## ACTIVITY
Transcribe exactly everything in the data below from the line containing "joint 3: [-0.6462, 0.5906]" down to the line containing "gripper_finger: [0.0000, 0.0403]", both lines included and nothing further.
[[ AVAILABLE DATA open ]]
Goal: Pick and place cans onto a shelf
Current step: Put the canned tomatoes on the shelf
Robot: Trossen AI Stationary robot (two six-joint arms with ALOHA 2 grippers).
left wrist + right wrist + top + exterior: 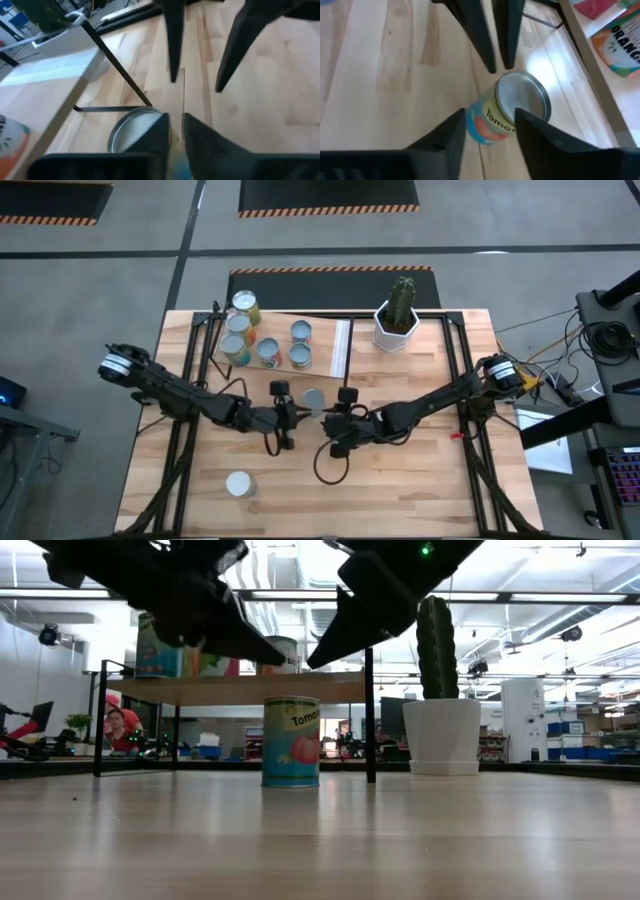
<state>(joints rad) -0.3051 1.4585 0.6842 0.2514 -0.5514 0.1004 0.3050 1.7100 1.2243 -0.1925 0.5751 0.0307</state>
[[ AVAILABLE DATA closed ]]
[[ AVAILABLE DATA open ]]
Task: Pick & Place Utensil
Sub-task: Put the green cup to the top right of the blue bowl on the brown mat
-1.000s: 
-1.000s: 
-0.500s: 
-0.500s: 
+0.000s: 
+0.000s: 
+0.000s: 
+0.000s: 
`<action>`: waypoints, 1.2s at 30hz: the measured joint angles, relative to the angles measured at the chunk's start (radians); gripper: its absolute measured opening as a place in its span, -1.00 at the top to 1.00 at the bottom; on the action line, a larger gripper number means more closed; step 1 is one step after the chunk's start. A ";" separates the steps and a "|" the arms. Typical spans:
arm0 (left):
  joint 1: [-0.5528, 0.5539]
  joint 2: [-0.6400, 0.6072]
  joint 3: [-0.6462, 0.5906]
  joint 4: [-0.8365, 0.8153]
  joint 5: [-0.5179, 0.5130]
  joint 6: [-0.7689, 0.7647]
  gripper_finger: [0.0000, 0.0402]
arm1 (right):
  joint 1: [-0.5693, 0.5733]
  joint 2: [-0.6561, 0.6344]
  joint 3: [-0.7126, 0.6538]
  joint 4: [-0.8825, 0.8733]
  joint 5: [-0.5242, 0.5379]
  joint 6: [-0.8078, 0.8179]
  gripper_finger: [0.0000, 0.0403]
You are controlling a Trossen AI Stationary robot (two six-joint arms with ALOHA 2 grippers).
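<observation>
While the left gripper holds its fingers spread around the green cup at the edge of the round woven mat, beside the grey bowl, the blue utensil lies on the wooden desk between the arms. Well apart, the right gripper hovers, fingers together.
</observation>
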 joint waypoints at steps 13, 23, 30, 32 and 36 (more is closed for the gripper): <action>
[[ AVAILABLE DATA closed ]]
## TASK RESULT
  joint 3: [-0.6462, 0.5906]
  joint 4: [-0.8365, 0.8153]
  joint 5: [-0.5179, 0.5130]
  joint 6: [-0.7689, 0.7647]
  gripper_finger: [0.0000, 0.0402]
arm1 (right):
  joint 1: [-0.5693, 0.5733]
  joint 2: [-0.6561, 0.6344]
  joint 3: [-0.7126, 0.6538]
  joint 4: [-0.8825, 0.8733]
  joint 5: [-0.5242, 0.5379]
  joint 6: [-0.8078, 0.8179]
  gripper_finger: [0.0000, 0.0403]

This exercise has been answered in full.